Our study also demonstrated that when the whole of the CT examination was examined, numerous other findings were found. The adjunct CT was reported by an experienced radiologist in all cases and a very large number of these “incidental” findings were recorded. Most of these findings were judged to be benign and of no significant clinical consequence; however, a large number of findings were reported which indicated other possible causes for chest pain, such as infection, pleurisy, and hiatus hernia. Incidental CT findings on CTCA have been investigated previously with one large series reporting that 56% of patients had reportable incidental findings [22]. There is continued debate over whether these findings should be reported or followed up [23]. In our study, there appeared to be clear benefits from reporting and following up these incidental findings in terms of discovery of alternative explanations for chest pain and treating them.

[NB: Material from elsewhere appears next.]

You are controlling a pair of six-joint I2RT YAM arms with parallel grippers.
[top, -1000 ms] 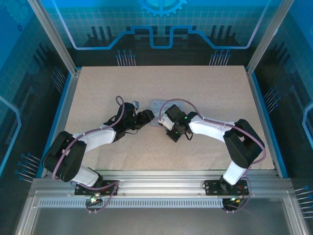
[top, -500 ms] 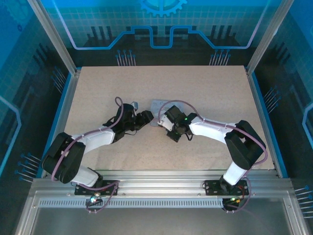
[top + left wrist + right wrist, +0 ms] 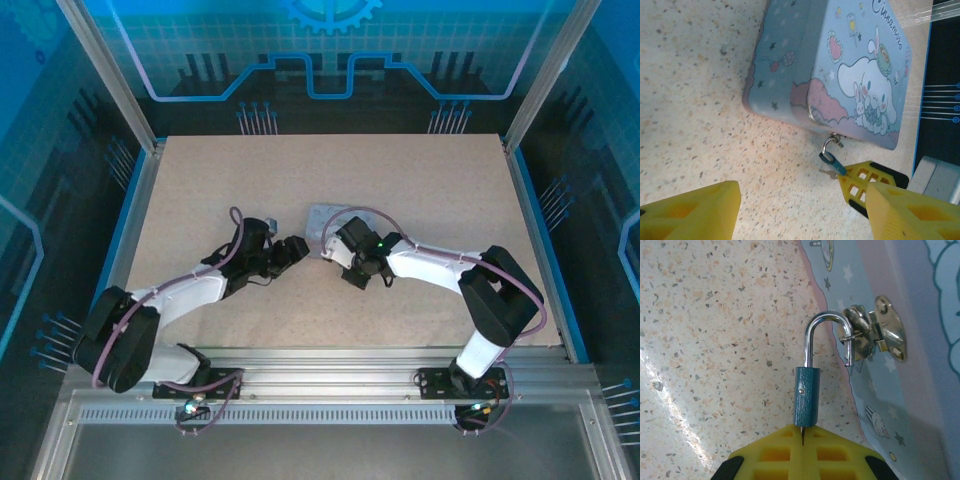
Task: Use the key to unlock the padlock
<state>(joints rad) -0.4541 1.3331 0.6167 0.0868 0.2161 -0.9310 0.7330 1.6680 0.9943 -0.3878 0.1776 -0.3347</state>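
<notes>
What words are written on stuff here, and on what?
"Cinnamo": curly letters on the tin, cut off at the edge of the left wrist view.
The padlock bears no readable text.

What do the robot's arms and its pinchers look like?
The left arm and right arm are white tubes with black joints, and a thin purple cable loops along each. A tiny green light glows on the right one. The left gripper and right gripper have bright yellow wedge fingers; the right one's show square holes and black edges.
</notes>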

This study was a retrospective single arm audit, which entered all patients with stable chest pain into a calcium scoring protocol. The limitations of the study are that (a) we could not compare calcium scoring with CTCA to calcium scoring alone and that (b) we made an assumption that patients with a zero calcium score and low pretest probability required no further cardiac investigations unless they had a recurrence of chest pain.

5. Conclusions

The study demonstrates the utility of calcium scoring as a sole CT examination in patients presenting with chest pain. Combined with pretest probability using a standard risk table, all cases of moderate and significant coronary disease demonstrated on subsequent angiography were excluded. A significant number of patients could therefore be reassured and discharged from further investigations based on these two measures. Calcium scoring alone may lead to missing some soft plaque lesions, which may be of significance. This methodology appears to reduce the need for subsequent investigations but does not eliminate it. The study also demonstrated that examination of the associated CT scans did reveal a number of noncardiac findings, which may have either caused or contributed to chest symptoms.

Conflict of Interests

The authors declare that there is no conflict of interests regarding the publication of this paper.